→ What is required: Taking the listing below line by line, tally those that contain the string "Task". Give the total alone.

→ Records for the exercise:

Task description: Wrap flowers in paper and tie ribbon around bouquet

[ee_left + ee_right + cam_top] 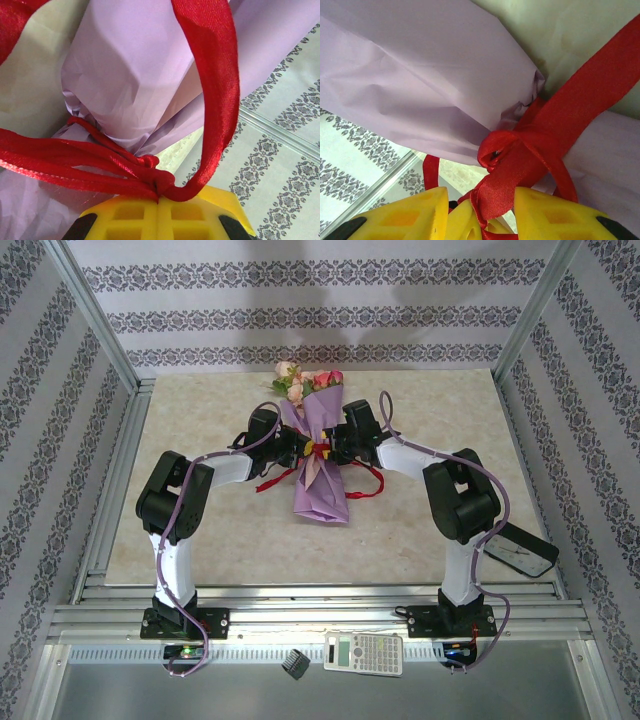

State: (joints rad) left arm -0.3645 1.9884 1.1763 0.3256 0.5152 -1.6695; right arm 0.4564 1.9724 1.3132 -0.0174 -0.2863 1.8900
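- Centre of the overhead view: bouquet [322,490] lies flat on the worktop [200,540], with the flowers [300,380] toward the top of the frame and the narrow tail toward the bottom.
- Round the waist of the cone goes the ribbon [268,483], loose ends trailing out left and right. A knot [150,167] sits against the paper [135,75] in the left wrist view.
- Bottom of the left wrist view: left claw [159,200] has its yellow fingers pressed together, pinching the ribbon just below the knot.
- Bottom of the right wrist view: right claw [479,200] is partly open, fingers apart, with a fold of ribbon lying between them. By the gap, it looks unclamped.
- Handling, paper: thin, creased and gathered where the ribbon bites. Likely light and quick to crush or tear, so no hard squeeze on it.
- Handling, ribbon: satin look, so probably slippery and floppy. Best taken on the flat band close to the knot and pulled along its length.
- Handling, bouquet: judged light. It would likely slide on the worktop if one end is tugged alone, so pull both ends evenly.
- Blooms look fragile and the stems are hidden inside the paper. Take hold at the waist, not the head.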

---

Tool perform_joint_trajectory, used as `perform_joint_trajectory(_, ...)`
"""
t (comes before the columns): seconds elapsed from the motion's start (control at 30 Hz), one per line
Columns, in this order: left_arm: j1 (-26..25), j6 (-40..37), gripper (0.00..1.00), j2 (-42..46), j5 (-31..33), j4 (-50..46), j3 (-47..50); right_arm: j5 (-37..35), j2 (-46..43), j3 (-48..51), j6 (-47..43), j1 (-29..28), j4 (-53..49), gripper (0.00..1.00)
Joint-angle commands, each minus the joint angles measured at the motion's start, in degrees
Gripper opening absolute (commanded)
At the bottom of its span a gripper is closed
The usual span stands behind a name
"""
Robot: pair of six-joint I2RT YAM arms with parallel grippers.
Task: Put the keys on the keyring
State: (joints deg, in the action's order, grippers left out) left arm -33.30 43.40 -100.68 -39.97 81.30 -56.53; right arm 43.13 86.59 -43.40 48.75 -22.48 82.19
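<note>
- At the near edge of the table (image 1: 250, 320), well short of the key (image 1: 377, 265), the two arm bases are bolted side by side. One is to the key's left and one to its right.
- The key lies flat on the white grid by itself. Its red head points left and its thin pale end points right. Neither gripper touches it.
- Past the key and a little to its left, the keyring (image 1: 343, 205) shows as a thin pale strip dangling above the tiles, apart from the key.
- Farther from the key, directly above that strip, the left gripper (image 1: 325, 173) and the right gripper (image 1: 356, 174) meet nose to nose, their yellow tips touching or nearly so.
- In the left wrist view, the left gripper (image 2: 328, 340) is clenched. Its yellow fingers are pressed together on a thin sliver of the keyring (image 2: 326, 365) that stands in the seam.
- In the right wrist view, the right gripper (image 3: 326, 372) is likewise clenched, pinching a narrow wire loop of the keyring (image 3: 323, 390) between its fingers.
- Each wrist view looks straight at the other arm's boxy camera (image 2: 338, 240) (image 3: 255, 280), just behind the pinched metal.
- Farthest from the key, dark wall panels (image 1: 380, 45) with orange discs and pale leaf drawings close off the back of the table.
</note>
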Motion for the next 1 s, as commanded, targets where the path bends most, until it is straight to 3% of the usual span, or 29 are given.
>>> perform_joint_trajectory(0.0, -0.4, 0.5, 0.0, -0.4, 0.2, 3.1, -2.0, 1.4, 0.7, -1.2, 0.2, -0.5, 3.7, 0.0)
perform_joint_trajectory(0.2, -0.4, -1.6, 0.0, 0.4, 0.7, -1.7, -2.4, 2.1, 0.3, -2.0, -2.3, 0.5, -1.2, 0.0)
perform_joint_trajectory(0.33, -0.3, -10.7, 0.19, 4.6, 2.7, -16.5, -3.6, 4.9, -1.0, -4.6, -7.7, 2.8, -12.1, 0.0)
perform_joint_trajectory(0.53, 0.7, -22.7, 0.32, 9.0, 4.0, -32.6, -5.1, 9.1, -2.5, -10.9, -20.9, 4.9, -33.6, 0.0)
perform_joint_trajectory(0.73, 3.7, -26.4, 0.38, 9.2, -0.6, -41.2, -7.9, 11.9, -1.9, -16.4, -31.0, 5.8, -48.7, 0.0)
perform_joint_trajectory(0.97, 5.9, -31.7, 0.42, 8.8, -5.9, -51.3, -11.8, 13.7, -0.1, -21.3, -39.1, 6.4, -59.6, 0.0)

→ Answer space: 2